[Stored records]
%%
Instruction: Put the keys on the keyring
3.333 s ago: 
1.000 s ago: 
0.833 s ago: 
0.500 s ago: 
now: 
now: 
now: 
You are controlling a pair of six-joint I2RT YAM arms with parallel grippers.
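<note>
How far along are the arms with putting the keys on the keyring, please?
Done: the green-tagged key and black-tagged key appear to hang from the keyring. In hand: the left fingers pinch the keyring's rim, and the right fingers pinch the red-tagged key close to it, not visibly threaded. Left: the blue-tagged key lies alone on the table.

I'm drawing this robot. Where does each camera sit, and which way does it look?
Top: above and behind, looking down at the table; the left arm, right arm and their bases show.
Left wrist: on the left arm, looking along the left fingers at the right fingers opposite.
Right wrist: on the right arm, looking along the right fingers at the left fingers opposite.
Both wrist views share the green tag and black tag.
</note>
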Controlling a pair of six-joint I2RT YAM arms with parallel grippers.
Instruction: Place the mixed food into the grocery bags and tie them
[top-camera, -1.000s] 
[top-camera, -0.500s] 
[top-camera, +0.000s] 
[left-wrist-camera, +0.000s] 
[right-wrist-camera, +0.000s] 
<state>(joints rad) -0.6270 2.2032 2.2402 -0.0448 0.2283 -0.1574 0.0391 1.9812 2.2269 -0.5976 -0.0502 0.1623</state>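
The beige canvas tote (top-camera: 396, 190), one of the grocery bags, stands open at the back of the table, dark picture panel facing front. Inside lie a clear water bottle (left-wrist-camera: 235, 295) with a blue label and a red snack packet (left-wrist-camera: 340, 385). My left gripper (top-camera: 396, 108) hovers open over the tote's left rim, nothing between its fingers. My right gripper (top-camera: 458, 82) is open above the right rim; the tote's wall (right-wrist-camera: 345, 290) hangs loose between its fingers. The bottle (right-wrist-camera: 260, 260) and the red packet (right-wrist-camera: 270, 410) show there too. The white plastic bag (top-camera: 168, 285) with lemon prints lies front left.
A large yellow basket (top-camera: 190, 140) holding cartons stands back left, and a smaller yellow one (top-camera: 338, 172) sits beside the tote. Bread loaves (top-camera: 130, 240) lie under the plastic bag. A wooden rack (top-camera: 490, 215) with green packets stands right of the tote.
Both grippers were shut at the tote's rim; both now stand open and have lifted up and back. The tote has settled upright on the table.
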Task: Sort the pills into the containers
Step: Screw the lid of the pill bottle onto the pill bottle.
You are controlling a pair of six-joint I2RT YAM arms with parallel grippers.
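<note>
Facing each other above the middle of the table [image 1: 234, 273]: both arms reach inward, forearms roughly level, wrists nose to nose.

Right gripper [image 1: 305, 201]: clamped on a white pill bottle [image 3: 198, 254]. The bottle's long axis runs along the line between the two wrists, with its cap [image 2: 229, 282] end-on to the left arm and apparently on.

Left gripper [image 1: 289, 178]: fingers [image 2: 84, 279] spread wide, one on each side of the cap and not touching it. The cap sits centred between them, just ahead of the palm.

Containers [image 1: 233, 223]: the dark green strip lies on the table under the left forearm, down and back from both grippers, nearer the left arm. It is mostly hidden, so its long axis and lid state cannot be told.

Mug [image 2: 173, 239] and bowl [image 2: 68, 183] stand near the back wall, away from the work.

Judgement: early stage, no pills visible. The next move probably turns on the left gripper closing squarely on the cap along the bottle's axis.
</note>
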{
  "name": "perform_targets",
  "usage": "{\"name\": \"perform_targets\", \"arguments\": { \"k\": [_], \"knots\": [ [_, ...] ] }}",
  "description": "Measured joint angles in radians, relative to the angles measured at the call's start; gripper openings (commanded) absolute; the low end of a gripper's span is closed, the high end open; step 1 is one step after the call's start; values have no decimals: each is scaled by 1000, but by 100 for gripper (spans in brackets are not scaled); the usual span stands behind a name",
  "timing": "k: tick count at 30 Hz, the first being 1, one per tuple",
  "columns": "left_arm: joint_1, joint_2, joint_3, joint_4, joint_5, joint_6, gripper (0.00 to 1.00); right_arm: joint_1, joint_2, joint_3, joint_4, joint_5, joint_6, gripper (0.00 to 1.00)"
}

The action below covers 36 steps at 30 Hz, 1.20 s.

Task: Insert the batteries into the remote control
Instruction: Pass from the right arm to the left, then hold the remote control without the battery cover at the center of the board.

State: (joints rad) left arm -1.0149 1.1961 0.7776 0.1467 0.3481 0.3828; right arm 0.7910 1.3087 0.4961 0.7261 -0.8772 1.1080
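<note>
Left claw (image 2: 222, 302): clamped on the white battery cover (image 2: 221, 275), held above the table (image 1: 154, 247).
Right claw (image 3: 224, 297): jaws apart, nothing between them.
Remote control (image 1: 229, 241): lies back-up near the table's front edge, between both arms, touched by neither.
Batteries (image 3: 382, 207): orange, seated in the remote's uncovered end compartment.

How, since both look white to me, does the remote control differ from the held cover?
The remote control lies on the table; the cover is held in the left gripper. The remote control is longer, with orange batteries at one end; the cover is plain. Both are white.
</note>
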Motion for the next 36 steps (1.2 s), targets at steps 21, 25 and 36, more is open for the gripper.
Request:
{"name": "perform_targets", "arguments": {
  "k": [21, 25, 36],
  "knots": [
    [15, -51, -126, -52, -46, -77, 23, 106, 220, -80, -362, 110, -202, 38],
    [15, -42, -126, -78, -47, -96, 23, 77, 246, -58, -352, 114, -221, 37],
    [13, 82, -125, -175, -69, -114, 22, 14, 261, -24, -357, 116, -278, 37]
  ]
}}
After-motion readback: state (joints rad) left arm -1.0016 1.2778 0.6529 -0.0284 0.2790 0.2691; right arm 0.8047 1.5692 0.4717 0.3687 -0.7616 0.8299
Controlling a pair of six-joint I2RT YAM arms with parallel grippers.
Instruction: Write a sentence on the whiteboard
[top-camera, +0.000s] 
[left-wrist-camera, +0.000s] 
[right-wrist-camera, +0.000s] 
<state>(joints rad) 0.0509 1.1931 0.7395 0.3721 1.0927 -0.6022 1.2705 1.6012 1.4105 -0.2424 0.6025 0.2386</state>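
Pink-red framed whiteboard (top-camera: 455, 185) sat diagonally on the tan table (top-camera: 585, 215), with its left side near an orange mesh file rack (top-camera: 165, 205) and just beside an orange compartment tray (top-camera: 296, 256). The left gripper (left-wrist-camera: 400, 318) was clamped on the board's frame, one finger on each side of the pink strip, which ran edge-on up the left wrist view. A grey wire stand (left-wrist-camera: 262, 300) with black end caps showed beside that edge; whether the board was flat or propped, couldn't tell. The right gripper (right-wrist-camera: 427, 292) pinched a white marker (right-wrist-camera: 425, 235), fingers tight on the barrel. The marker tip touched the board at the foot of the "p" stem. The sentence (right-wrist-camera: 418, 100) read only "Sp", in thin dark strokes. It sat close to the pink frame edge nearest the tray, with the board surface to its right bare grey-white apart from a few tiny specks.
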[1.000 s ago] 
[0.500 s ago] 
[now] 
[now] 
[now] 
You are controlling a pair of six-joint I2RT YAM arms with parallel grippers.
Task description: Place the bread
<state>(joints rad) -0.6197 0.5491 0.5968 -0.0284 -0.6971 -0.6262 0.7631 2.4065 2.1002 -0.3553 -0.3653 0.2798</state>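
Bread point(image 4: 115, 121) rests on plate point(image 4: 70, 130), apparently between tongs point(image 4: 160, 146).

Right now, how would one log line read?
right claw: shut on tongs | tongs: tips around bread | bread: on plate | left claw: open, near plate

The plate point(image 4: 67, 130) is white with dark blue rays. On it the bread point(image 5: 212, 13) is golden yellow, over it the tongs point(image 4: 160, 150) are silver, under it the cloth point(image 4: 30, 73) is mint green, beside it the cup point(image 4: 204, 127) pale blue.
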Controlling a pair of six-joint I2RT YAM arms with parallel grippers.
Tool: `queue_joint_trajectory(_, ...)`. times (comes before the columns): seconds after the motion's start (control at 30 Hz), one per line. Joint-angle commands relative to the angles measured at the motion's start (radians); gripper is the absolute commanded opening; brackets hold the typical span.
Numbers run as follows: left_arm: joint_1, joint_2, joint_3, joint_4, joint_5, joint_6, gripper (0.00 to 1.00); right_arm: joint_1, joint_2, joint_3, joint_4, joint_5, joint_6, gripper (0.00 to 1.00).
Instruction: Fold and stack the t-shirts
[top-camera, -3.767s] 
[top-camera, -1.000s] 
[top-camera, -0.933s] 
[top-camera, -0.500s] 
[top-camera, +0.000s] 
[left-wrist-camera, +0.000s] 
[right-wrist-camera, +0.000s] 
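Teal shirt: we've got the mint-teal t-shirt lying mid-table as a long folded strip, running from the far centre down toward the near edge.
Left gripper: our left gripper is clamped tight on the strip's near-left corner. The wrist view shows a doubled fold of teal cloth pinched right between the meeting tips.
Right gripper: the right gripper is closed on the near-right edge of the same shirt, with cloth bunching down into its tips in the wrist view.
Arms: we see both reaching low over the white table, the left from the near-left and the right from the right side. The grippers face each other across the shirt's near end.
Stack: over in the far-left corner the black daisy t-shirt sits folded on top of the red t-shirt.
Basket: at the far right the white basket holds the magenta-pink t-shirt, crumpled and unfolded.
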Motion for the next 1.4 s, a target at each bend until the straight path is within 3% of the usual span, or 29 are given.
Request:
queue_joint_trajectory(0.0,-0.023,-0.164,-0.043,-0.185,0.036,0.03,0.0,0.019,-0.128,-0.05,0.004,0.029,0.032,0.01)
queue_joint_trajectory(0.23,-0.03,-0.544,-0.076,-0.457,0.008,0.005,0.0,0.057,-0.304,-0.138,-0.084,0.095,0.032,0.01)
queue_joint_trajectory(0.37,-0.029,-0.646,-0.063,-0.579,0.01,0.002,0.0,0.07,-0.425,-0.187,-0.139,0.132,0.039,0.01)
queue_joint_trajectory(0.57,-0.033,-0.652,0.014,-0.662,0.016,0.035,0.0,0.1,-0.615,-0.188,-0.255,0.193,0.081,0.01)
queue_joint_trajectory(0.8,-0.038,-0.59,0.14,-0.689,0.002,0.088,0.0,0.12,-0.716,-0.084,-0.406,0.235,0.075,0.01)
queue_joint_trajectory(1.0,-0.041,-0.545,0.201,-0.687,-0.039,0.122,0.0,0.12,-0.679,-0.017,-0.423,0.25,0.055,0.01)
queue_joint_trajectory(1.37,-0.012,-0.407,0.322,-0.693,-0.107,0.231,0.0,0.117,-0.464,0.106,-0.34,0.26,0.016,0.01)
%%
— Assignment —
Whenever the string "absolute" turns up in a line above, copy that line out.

— Written solution —
  "description": "Measured joint angles in radians, relative to the angles measured at the call's start; gripper openings (commanded) absolute; the low end of a gripper's span is closed, the high end open; step 1 is one step after the call's start; values have no decimals: each is scaled by 1000, but by 100 for gripper (spans in brackets are not scaled); the usual span stands behind a name",
Tool: `queue_joint_trajectory(_, ...)`. times (comes before the columns): seconds after the motion's start (control at 30 Hz), one per line. Joint-angle commands relative to the angles measured at the motion's start (radians); gripper is the absolute commanded opening; brackets hold the typical span.

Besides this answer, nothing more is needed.